Return every line of the data below that includes the string "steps".

• • •

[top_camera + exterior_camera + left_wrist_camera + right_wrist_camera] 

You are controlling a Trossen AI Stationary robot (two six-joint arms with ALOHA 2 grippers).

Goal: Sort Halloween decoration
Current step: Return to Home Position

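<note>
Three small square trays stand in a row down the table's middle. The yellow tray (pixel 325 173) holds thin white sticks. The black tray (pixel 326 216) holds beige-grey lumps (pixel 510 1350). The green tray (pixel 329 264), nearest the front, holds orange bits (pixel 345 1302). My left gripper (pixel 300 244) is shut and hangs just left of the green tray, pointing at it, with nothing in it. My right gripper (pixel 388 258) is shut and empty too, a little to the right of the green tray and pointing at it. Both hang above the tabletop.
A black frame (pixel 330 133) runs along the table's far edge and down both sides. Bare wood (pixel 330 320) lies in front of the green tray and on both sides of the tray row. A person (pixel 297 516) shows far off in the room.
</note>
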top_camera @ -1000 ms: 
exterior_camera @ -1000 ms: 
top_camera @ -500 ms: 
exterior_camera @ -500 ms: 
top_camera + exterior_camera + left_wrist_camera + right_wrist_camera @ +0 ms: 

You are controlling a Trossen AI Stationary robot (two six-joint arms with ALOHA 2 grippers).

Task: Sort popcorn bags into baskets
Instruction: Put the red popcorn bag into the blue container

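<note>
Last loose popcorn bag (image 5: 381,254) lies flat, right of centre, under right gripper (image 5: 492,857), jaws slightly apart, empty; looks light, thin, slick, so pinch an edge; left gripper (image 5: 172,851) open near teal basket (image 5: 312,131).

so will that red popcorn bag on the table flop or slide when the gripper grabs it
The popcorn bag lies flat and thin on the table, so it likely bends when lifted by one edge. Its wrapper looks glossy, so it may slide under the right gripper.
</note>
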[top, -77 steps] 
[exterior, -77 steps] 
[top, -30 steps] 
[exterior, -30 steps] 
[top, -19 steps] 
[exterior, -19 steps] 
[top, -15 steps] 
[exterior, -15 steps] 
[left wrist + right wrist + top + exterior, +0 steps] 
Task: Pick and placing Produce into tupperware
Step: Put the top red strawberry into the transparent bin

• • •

> **SOLUTION BELOW**:
[top, -77 steps] 
[exterior, -77 steps] 
[top, -30 steps] 
[exterior, -30 steps] 
[top, -19 steps] 
[exterior, -19 steps] 
[top, -15 steps] 
[exterior, -15 steps] 
[left wrist + right wrist + top + exterior, +0 steps] 

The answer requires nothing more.